Re: [PATCH 6/9] perf report: Support instruction latency

From: Liang, Kan
Date: Mon Feb 08 2021 - 08:52:22 EST




On 2/6/2021 3:09 AM, Namhyung Kim wrote:
On Fri, Feb 5, 2021 at 11:38 PM Liang, Kan <kan.liang@xxxxxxxxxxxxxxx> wrote:

On 2/5/2021 6:08 AM, Namhyung Kim wrote:
On Wed, Feb 3, 2021 at 5:14 AM <kan.liang@xxxxxxxxxxxxxxx> wrote:

From: Kan Liang <kan.liang@xxxxxxxxxxxxxxx>

The instruction latency information can be recorded on some platforms,
e.g., the Intel Sapphire Rapids server. With both memory latency
(weight) and the new instruction latency information, users can easily
locate the expensive load instructions, and also understand the time
spent in different stages. The users can optimize their applications
in different pipeline stages.

The 'weight' field is shared among different architectures. Reusing the
'weight' field may impacts other architectures. Add a new field to store
the instruction latency.

Like the 'weight' support, introduce a 'ins_lat' for the global
instruction latency, and a 'local_ins_lat' for the local instruction
latency version.

Could you please clarify the difference between the global latency
and the local latency?


The global means the total latency.
The local means average latency, aka total / number of samples.
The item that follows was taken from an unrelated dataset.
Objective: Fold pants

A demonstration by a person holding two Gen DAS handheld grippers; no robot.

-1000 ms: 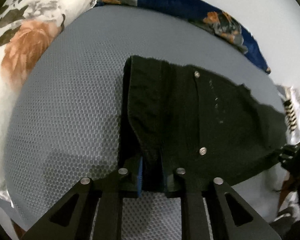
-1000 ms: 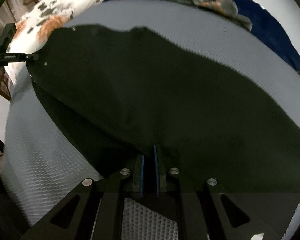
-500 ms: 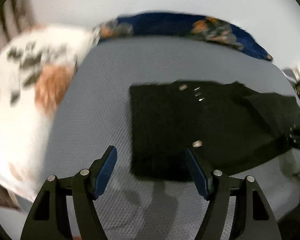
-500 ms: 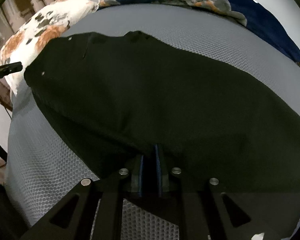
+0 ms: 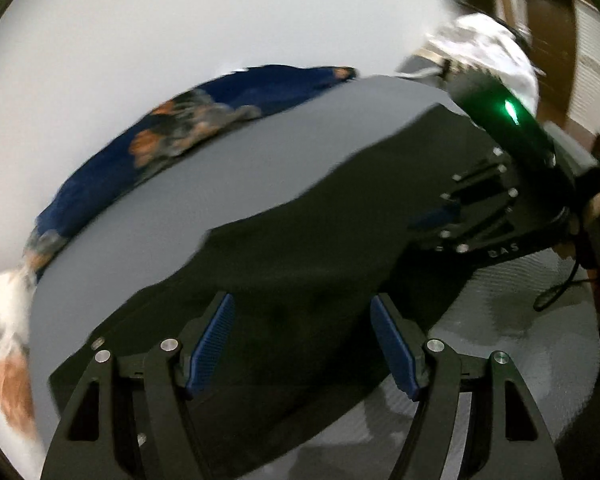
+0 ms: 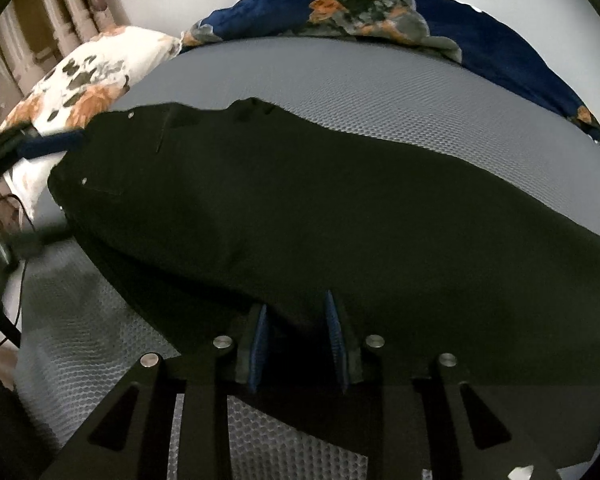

Thanks for the explanation, but I think it's confusing.
Why not call it just total_latency and avg_latency?


The instruction latency field is an extension of the weight field, so I follow the same way to name the field. I still think we should make the naming consistency.

To address the confusion, I think we may update the document for both the weight and the instruction latency fields.

How about the below patch?

From d5e80f541cb7288b24a7c5661ae5faede4747807 Mon Sep 17 00:00:00 2001
From: Kan Liang <kan.liang@xxxxxxxxxxxxxxx>
Date: Mon, 8 Feb 2021 05:27:03 -0800
Subject: [PATCH] perf documentation: Add comments to the local/global weight related fields

Current 'local' and 'global' prefix is confusing for the weight related
fields, e.g., weight, instruction latency.

Add comments to clarify.
'global' means total weight/instruction latency sum.
'local' means average weight/instruction latency per sample

Signed-off-by: Kan Liang <kan.liang@xxxxxxxxxxxxxxx>
---
tools/perf/Documentation/perf-report.txt | 10 ++++++----
1 file changed, 6 insertions(+), 4 deletions(-)

diff --git a/tools/perf/Documentation/perf-report.txt b/tools/perf/Documentation/perf-report.txt
index f546b5e..acc1c1d 100644
--- a/tools/perf/Documentation/perf-report.txt
+++ b/tools/perf/Documentation/perf-report.txt
@@ -92,8 +92,9 @@ OPTIONS
- srcfile: file name of the source file of the samples. Requires dwarf
information.
- weight: Event specific weight, e.g. memory latency or transaction
- abort cost. This is the global weight.
- - local_weight: Local weight version of the weight above.
+ abort cost. This is the global weight (total weight sum).
+ - local_weight: Local weight (average weight per sample) version of the
+ weight above.
- cgroup_id: ID derived from cgroup namespace device and inode numbers.
- cgroup: cgroup pathname in the cgroupfs.
- transaction: Transaction abort flags.
@@ -110,8 +111,9 @@ OPTIONS
--time-quantum (default 100ms). Specify with overhead and before it.
- code_page_size: the code page size of sampled code address (ip)
- ins_lat: Instruction latency in core cycles. This is the global instruction
- latency
- - local_ins_lat: Local instruction latency version
+ latency (total instruction latency sum)
+ - local_ins_lat: Local instruction latency (average instruction latency per
+ sample) version

By default, comm, dso and symbol keys are used.
(i.e. --sort comm,dso,symbol)
--
2.7.4


Thanks,
Kan